The steel-truss lift bridge carries 14,000 daily vehicles on the U.S. Route 1 Bypass over the Piscataqua River between Maine and New Hampshire. After two days of investigation, engineers from the New Hampshire Dept. of Transportation, MaineDOT, Hardesty & Hanover and contractor Cianbro determined the bridge would not be safe for operation without repairs that would cost $1 million and take at least six weeks.
By Aug. 22, crews lifted the bridge into enough of an “up” position to allow ships to pass. Kaven Philbrook, Cianbro senior project manager for the $158.5-million replacement project, says that while demolition of the old bridge will start immediately, it will not impact new bridge construction, more than 50% complete.
“The failure of a thrust block had been caused by the trunnion moving to the north,” says a DOT spokesperson. “The trunnion is not supposed to move relative to the sheave, causing damaging forces to the thrust block.”

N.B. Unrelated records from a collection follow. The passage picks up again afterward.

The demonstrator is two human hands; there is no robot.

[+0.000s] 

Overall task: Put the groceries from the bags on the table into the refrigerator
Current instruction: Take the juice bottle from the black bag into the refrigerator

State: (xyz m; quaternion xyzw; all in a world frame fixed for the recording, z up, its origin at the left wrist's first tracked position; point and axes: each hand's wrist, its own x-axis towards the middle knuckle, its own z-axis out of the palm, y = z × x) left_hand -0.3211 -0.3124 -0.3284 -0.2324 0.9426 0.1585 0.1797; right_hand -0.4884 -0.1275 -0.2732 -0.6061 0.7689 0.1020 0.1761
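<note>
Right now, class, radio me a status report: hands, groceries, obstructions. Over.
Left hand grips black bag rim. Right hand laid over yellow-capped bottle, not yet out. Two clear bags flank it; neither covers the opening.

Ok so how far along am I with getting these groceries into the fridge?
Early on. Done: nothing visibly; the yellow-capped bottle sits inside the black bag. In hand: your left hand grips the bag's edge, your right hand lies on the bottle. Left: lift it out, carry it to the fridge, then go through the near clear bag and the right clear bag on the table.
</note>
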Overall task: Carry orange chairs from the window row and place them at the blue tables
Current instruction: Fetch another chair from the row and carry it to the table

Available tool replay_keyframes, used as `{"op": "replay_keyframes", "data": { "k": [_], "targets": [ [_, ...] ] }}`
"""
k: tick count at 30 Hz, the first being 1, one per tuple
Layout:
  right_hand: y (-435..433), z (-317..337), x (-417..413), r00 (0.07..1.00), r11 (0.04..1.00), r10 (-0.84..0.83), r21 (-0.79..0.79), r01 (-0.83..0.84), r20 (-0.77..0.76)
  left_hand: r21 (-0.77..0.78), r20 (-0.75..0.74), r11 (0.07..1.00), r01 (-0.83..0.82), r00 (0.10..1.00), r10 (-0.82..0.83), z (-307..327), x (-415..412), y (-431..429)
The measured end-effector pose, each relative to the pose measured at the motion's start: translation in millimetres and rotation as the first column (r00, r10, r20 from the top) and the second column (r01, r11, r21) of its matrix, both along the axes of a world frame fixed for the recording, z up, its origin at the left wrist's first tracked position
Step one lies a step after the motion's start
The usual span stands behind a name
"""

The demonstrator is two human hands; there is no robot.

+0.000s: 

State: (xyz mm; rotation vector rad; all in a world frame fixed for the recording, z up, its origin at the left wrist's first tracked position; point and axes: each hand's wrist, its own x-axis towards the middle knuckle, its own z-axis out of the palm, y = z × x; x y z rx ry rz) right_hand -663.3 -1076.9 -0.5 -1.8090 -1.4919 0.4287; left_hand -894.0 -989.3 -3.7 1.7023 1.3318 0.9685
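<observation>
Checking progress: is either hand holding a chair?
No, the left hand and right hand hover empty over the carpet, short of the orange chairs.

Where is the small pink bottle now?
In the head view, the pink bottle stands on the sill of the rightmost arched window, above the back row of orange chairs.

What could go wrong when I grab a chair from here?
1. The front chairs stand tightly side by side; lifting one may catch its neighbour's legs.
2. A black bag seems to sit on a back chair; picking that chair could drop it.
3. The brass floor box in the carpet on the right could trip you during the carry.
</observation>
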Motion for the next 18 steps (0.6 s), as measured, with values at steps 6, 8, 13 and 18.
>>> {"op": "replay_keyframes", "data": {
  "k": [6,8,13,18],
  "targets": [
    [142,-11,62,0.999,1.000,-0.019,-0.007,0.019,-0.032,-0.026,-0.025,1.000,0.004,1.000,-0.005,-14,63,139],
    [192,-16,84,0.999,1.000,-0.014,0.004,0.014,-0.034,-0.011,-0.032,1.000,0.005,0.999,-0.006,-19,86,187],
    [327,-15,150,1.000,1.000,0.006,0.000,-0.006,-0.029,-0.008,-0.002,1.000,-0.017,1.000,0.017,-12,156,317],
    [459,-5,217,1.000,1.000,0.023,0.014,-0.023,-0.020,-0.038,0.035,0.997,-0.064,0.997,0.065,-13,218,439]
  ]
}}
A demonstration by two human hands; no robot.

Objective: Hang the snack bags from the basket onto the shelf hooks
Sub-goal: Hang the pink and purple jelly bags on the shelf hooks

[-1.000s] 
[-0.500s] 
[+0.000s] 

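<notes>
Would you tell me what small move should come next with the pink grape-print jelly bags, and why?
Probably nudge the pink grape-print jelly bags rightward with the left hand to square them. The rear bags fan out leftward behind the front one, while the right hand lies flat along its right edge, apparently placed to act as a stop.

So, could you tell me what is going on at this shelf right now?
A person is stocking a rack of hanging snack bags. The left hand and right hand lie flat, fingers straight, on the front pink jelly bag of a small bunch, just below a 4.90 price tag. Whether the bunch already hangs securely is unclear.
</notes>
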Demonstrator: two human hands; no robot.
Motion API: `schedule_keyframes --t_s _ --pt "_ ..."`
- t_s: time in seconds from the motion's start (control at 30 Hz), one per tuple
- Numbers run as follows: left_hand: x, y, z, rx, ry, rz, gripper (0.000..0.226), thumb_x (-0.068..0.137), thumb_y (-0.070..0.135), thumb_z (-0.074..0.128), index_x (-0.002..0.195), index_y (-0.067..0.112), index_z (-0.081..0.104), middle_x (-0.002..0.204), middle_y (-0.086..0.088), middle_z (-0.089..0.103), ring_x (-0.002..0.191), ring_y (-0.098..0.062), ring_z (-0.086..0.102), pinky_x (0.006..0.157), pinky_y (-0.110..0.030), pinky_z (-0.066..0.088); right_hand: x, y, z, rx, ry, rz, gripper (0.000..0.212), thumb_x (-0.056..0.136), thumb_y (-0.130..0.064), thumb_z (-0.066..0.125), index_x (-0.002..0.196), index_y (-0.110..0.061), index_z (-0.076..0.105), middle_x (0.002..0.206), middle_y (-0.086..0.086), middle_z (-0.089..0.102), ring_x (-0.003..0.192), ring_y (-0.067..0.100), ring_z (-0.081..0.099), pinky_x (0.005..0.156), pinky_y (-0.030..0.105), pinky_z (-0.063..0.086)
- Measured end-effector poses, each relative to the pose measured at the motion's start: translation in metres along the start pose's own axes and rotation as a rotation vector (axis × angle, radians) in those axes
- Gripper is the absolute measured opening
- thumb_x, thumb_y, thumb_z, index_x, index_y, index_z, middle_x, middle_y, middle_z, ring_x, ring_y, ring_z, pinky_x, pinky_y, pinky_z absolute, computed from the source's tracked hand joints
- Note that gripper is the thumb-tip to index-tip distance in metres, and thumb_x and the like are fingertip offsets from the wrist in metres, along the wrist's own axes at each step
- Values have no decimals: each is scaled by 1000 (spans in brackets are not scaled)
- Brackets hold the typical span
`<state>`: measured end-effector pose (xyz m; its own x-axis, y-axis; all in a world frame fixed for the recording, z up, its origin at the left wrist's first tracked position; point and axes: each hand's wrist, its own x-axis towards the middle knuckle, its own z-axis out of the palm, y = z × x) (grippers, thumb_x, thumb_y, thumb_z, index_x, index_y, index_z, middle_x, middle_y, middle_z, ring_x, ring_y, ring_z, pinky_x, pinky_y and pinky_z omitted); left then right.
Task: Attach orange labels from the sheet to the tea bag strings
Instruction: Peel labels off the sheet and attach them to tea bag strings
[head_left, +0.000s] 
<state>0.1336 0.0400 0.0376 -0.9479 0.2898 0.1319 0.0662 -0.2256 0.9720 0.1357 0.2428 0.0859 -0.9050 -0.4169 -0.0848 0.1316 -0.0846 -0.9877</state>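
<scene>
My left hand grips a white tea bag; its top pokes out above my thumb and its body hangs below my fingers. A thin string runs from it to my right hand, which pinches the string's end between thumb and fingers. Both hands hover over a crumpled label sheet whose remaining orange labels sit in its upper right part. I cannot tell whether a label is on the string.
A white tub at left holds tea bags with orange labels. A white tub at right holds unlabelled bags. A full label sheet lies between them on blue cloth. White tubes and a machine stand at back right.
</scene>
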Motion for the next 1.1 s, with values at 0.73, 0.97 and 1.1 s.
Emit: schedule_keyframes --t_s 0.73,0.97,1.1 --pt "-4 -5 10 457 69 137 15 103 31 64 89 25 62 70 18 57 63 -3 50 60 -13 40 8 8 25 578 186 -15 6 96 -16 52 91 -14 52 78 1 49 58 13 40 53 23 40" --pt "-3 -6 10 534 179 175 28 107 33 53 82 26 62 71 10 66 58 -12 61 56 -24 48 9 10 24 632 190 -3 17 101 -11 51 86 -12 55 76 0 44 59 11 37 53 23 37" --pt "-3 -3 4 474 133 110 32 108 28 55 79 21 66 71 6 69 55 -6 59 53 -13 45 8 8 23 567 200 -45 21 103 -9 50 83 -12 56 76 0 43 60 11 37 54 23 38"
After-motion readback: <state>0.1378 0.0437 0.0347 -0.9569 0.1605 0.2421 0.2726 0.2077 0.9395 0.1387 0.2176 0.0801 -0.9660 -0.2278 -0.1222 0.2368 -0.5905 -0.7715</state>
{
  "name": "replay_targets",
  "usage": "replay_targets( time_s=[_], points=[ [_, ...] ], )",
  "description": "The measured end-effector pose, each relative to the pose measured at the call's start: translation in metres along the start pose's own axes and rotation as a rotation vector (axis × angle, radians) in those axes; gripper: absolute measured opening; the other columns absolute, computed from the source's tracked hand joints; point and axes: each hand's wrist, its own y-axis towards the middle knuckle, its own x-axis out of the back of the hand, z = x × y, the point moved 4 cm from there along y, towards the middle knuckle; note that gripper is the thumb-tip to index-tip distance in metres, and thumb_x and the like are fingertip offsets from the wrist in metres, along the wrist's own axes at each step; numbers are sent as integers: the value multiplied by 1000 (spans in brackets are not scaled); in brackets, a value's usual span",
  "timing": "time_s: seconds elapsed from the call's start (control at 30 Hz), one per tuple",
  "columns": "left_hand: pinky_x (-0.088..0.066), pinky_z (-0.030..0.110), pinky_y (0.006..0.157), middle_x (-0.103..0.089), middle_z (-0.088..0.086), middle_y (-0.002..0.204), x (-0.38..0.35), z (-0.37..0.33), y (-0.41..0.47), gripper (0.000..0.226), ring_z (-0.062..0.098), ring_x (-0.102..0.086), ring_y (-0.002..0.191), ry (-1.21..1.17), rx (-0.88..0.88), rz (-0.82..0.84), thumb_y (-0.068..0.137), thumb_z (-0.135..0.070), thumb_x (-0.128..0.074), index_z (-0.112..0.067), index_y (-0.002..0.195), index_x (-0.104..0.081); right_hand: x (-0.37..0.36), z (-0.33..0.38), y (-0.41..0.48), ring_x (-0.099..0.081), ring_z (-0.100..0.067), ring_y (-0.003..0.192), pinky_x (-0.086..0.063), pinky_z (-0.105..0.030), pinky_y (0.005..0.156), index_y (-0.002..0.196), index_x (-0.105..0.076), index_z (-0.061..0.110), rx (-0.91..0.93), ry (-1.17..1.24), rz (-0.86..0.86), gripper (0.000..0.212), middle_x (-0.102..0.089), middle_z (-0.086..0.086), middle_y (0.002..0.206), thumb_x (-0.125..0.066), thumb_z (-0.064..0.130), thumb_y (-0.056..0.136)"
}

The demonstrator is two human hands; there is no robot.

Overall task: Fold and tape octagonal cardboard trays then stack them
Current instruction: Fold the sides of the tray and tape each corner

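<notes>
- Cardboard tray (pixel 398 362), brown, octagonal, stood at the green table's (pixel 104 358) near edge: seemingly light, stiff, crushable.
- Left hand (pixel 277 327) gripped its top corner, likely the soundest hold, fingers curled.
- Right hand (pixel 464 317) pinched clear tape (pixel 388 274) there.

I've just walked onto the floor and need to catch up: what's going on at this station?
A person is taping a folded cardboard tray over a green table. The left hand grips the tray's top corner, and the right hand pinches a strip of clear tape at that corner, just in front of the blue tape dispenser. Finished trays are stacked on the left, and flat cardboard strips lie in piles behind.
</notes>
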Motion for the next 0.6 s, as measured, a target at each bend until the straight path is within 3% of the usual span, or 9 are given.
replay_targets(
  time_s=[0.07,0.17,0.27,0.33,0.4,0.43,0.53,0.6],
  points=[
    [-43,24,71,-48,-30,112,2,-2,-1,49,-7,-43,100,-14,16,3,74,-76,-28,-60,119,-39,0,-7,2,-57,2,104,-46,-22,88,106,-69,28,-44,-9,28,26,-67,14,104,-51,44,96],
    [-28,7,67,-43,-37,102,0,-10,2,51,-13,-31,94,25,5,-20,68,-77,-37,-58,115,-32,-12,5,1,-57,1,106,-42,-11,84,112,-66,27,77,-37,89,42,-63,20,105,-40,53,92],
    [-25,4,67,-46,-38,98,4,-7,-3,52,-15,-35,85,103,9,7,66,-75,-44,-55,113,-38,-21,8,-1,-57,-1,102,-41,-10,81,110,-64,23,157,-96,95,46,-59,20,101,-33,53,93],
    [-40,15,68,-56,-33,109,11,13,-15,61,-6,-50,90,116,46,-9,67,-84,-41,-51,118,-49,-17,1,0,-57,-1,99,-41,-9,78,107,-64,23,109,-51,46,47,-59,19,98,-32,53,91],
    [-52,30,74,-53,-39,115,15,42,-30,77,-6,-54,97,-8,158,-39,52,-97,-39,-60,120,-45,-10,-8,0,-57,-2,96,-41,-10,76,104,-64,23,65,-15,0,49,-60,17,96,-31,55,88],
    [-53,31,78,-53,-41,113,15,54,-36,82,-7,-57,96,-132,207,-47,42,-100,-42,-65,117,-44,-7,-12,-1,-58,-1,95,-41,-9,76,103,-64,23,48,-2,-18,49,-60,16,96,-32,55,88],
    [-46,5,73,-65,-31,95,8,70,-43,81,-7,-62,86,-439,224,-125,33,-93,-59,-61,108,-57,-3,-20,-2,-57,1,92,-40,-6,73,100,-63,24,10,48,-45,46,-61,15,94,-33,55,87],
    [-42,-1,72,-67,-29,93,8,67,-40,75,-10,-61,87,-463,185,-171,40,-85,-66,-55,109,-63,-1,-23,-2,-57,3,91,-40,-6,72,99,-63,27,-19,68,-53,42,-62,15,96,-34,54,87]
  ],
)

The alignment of the new bridge, designed by a joint venture of Figg and Hardesty & Hanover, is designed to allow larger ships to access local port facilities, according to MaineDOT. A larger, 56-ft vertical clearance in “resting” position will mean 68% fewer bridge openings.
Closure of the old bridge was originally scheduled for Nov. 1. The new bridge is scheduled to open to traffic in September 2017, with project completion slated for June 2018.